やってはいけない褒め方

福岡市早良区、東区 中村孝治ピアノ教室のブログ、久しぶりの投稿です。

やってはいけない褒め方

「褒めて育てる」とは言いますが、ひたすら何でも褒めれば良いのかというとおそらく誰もが疑問を感じるところではないでしょうか?

褒めるというのも意外に難しいもので、実はNGな褒め方というものがあります。NGな褒め方というのは…

○○を褒める」

ということです。
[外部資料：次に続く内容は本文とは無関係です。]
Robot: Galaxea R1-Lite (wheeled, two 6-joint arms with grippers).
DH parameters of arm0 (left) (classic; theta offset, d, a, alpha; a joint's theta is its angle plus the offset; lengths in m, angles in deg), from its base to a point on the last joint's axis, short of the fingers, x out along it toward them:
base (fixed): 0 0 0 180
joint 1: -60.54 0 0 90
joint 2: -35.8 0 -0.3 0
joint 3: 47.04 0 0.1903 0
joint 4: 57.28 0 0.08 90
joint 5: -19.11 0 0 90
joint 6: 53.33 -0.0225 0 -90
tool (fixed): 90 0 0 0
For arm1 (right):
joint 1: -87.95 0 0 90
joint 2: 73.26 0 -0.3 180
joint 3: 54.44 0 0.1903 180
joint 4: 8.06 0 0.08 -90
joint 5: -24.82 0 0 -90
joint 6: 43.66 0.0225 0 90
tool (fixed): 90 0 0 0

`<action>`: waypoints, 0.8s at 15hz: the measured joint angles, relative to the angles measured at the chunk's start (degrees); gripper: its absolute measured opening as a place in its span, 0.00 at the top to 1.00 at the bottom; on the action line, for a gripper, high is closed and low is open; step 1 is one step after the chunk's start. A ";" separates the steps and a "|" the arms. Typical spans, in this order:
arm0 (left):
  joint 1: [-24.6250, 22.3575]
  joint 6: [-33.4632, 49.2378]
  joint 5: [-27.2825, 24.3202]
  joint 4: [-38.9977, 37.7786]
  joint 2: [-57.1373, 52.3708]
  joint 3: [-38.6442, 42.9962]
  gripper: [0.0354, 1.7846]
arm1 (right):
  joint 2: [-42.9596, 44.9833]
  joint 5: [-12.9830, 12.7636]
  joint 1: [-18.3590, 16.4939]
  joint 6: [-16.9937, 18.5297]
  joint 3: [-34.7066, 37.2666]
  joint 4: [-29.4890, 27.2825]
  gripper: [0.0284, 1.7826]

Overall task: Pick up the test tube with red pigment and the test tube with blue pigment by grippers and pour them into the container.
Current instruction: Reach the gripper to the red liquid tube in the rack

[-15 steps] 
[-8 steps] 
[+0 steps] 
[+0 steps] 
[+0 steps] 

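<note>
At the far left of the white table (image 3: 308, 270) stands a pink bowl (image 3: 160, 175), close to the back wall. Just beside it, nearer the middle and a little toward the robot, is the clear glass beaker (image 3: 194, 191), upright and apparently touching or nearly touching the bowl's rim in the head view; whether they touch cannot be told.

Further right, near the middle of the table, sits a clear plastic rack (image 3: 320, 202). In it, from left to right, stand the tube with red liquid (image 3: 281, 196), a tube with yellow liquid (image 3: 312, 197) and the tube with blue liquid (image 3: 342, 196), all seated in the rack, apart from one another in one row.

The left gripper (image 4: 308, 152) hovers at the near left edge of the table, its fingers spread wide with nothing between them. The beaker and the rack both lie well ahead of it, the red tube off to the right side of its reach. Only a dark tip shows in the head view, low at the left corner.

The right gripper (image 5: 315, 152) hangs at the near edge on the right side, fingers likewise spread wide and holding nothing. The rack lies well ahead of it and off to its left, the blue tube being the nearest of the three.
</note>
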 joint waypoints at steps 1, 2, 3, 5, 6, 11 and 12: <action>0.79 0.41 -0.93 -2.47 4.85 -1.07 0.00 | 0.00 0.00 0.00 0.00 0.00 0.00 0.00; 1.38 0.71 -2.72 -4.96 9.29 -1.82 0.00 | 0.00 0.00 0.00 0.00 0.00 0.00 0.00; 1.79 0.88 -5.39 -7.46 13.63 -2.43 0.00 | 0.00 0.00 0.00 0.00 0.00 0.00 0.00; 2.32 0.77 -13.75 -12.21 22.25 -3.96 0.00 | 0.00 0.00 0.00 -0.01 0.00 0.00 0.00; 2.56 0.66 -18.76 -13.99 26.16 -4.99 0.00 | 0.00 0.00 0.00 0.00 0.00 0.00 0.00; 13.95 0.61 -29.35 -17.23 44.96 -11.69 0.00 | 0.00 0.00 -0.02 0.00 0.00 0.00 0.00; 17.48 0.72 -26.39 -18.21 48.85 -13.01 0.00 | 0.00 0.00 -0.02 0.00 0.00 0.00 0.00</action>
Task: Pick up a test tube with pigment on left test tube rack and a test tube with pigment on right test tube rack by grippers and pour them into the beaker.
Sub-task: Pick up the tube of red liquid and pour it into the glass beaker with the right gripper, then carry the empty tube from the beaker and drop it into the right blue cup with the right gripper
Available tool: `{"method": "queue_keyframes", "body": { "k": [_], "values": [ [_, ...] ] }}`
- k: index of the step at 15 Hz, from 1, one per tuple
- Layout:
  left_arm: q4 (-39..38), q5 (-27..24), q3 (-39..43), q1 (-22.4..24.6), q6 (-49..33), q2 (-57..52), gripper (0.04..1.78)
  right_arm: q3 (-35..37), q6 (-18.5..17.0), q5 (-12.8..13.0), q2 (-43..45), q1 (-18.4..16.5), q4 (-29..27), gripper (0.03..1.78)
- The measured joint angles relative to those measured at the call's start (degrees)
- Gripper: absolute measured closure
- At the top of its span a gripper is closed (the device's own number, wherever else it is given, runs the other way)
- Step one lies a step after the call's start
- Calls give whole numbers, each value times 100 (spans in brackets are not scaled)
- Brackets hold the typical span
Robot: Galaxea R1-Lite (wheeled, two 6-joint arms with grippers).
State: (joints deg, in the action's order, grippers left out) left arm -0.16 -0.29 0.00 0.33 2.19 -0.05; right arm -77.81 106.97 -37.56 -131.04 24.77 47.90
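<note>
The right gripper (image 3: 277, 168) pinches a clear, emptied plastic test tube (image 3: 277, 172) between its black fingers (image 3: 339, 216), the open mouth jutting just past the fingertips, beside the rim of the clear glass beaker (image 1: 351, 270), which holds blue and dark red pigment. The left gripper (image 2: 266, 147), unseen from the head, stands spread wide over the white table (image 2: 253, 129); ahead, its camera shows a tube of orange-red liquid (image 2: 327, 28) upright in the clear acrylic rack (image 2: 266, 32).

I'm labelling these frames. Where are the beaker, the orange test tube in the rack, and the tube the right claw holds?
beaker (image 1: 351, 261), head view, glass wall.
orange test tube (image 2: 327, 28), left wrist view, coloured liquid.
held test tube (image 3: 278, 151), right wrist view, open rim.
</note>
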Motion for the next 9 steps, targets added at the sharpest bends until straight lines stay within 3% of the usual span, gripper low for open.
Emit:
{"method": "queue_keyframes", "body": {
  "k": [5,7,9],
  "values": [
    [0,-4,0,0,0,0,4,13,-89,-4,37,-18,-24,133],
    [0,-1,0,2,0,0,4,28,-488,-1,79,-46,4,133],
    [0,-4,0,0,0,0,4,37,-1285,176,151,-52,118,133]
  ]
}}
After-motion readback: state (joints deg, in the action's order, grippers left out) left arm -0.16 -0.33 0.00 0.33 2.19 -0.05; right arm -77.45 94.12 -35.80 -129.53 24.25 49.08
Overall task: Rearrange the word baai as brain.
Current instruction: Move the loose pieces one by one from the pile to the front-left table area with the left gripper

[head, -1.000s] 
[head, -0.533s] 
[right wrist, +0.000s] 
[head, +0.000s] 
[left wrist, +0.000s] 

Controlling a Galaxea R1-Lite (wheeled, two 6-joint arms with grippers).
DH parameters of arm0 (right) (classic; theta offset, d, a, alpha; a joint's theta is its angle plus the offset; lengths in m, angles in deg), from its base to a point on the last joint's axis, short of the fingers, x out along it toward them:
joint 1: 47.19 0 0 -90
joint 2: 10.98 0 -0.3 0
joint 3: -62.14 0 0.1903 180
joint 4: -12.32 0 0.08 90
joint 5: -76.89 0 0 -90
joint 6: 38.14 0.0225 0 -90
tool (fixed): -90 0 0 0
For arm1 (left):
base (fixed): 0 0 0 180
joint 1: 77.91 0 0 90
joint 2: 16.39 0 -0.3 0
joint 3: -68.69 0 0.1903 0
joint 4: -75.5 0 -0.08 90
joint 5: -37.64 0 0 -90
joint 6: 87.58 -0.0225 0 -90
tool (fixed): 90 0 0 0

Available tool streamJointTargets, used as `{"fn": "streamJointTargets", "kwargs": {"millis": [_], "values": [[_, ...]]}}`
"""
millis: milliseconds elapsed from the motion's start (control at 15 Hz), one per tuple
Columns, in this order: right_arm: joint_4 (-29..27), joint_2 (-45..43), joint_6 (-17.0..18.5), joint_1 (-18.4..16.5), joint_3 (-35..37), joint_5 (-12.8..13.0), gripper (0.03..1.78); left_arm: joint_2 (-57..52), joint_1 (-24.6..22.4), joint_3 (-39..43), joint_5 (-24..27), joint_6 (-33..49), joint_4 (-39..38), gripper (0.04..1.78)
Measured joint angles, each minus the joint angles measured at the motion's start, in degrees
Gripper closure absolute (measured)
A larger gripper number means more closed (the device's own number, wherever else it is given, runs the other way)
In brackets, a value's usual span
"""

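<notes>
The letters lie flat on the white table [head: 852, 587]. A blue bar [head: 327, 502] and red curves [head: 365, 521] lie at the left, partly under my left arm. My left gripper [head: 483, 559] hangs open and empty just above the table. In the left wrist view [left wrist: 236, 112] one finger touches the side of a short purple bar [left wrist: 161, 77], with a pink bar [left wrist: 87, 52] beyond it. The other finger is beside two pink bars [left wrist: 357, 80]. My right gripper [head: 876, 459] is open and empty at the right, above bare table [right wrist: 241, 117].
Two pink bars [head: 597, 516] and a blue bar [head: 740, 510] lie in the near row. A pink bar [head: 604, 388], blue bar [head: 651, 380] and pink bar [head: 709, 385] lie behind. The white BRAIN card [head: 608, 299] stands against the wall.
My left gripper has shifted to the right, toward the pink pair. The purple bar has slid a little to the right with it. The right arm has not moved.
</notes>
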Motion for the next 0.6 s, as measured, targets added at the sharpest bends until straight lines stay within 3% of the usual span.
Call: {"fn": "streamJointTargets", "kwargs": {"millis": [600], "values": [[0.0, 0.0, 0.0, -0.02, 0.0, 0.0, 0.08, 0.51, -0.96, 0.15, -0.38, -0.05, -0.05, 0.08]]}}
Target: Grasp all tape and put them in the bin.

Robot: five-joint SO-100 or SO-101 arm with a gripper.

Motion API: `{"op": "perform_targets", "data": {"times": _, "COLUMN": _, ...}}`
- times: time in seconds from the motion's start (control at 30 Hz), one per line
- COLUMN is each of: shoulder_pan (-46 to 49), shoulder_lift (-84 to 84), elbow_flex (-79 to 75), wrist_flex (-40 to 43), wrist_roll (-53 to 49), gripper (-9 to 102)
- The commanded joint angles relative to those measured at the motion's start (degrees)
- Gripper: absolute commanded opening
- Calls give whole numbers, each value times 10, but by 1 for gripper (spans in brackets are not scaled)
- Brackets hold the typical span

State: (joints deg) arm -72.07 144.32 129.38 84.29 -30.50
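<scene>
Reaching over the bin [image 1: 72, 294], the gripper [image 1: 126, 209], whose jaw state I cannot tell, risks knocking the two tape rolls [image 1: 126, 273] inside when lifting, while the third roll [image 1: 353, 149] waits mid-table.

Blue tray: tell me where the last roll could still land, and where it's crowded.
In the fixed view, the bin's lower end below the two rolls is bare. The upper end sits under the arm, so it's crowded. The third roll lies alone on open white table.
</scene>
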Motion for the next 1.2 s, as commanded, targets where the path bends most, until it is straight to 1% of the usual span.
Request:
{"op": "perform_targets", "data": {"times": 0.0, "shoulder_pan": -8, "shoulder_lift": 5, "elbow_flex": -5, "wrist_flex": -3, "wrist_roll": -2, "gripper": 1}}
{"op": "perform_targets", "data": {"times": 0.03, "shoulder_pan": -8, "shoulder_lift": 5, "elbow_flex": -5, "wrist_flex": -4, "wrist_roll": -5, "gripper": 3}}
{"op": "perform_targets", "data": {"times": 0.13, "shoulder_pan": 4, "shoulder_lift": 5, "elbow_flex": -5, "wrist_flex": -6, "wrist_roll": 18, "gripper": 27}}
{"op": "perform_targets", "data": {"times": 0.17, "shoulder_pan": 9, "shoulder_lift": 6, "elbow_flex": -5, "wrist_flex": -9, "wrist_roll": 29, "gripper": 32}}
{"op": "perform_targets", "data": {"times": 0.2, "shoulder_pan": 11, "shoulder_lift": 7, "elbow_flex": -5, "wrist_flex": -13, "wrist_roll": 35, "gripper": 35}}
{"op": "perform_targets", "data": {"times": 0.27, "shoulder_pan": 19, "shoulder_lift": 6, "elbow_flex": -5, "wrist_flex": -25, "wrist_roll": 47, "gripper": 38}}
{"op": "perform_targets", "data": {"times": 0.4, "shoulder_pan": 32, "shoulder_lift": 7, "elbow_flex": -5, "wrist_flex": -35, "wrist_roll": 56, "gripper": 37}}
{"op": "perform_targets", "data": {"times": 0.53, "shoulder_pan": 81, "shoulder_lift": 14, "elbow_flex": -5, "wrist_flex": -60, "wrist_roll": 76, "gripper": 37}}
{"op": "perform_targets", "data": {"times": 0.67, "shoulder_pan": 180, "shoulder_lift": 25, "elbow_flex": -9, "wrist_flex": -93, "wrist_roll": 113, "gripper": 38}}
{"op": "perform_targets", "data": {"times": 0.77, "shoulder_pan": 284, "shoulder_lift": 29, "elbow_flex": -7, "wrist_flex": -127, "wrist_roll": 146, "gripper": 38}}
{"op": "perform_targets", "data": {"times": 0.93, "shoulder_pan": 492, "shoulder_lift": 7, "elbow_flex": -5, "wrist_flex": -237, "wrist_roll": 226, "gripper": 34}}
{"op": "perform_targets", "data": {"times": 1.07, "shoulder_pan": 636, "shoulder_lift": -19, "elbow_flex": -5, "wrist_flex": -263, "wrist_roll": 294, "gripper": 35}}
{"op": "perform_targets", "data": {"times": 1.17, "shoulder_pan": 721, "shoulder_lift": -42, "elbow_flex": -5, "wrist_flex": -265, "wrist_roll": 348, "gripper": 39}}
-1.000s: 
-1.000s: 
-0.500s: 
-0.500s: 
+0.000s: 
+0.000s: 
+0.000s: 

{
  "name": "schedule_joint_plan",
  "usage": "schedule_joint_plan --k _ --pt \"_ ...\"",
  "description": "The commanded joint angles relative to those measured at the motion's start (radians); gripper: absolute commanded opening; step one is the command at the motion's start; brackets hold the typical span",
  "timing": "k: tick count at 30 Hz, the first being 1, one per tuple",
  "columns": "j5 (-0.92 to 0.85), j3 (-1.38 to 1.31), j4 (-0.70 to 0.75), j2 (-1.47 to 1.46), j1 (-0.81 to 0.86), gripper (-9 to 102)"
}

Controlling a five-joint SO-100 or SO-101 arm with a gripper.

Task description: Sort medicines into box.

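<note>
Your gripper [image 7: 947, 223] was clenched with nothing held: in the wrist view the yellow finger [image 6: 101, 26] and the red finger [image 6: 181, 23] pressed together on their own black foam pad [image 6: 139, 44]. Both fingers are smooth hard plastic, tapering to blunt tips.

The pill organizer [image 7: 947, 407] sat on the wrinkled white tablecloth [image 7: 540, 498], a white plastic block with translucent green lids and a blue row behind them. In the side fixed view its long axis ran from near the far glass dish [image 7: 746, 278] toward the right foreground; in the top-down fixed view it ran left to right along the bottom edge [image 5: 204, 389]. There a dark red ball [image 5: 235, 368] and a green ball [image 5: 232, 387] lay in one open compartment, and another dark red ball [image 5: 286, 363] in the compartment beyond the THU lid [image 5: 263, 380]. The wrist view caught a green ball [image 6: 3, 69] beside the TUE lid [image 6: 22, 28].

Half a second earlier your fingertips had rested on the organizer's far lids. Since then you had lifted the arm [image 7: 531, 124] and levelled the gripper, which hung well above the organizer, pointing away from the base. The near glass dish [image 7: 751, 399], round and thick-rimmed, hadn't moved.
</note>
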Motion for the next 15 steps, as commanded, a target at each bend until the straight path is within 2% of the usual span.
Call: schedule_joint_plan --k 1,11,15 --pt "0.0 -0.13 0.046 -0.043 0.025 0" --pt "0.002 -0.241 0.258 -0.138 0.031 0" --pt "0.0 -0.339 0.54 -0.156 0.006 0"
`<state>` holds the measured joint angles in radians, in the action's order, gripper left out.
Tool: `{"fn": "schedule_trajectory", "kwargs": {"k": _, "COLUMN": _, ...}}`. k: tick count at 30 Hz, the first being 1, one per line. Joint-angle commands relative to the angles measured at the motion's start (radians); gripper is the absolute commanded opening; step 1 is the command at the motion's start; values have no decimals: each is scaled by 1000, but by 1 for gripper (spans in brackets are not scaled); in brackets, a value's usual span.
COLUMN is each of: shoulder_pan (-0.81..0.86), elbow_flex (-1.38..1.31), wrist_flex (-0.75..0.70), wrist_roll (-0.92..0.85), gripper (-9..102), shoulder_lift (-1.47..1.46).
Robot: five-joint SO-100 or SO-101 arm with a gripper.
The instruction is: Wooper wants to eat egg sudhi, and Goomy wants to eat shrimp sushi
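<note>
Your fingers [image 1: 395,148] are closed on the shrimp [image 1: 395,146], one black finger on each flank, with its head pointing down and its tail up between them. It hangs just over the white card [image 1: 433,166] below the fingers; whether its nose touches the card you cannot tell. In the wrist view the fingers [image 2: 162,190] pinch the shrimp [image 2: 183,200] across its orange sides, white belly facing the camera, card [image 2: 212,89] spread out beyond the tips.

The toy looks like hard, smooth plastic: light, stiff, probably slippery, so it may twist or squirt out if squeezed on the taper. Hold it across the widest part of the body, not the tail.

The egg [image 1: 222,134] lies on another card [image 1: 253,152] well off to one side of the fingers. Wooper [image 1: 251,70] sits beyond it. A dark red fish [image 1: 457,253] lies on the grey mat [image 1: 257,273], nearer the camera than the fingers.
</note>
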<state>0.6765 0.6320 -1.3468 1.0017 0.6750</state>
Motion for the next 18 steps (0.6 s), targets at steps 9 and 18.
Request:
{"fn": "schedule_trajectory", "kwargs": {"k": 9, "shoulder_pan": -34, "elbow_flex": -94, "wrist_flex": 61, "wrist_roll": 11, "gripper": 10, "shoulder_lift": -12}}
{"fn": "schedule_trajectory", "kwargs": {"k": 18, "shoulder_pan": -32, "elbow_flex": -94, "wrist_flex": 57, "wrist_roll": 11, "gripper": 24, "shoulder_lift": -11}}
○○には漢字2文字の言葉が3種類入ります。一体何が入るのか是非考えてみてください。

テストの点数を例に話をしましょう。
試験で満点を取ったり、競争で1位を勝ち取ったり、良い結果を出すことは実に素晴らしいことで、褒め称えるべきことです。存分に褒めてあげてください。

では良い結果を出した子供に対して、みなさんはどうやって褒めてあげますか?

1.「満点取るなんてすごい!やっぱりお前はもともと頭が良いよ」
2.「満点取るなんてすごい!素質があるんじゃないか?」
3.「満点取るなんてすごい!一生懸命頑張って努力家だな!」
4.「満点取るなんてすごい!次もまた満点取りなさいね」

上記の4つはすべて褒めていますね。褒めてもらえなかったり、けなされたりするよりは良いのですが、時に褒め方を誤るとけなされるより有害な結果を生む可能性を持っています。まず4つの褒め方に優劣をつけてみましょう。

3>1=2>4

なぜ3番目の褒め方が最も好ましいのでしょうか?それは3番目だけが結果ではなく、本質的には結果に至った努力(プロセス)に焦点を当てているからです。

1番目、頭が良いから(能力が高いから)結果が出た
2番目、才能があるから結果が出た
3番目、努力をしたから結果が出た
4番目、結果が出た理由は問わず、次も結果を出すことを要求されている

1番、2番の褒め方は大抵の場合それほど悪いものとは感じられません。しかし一歩踏み外すと大変なリスクを抱えています。

このような褒め方をされ続けると、子供は次第に「自分が結果を出せるのは能力や才能があるからだ」と思い始めます。こういった言葉をかけられるタイプの子供というのは実際、同年齢の子供たちと比べても利発で器用な子が多いです。神童などと呼ばれるタイプの子達ですね。

「能力や才能のおかげで結果が出せる」と考えるようになると、次第にプライドは高くなり、努力をすることに対する価値が希薄になる危険性があります。いくら初期の能力が高くとも努力をし続けなければ、中学高校に上がるころには周りに置いていかれるという状況は容易に想像がつくのではないでしょうか。そして変にプライドが高いものだから必要以上に傷ついてしまうかもしれません。

さて4番目の褒め方にしてはかなり有害です。なぜならこれは「満点」という結果にしか焦点を当てていないからです。

このような褒められ方を受け続けると、次第に「満点」を取ることが最上の目的と捉えるような子供になる危険性があります。またこういった褒め方をする人は、子供が悪い点を取った時には批判したり叱ったりする傾向があります。

子供にとっては良い結果を出さなければ褒めてもらえないということでもあり、極端な場合不正をしてでも満点を取ろうという思考になったり、勉強の本質的理解よりもより良い点を取るための小手先のテクニックに走ったりするような可能性があります。

大切なのは努力の価値

いくら才能や能力が備わっていようとも、私たちは努力なしに何かを成し得ることは不可能です。大体ピアノでもスポーツでも学問においても、才能や能力などというものは人生全体を通して大きな成果を挙げた時に初めて、人から与えられる称号のようなものではないでしょうか?

私たち大人が子供に教えてあげるべきことは「努力の価値」です。もちろん努力をすれば全てが報われるほど楽な世界ではありませんから、より効果的に、正しい努力ができるように導いてあげることも必要ですね。

NGな褒め方3つ
「結果を褒める」
「能力を褒める」
「才能(素質)を褒める」

理想的な褒め方
「努力(プロセス)を褒める」

うちの教室では絶対に「才能があるね」という褒め方はしません。どんな時も「よく頑張ったね」と声をかけてあげます。

今日はここまでです。いつもありがとうございます。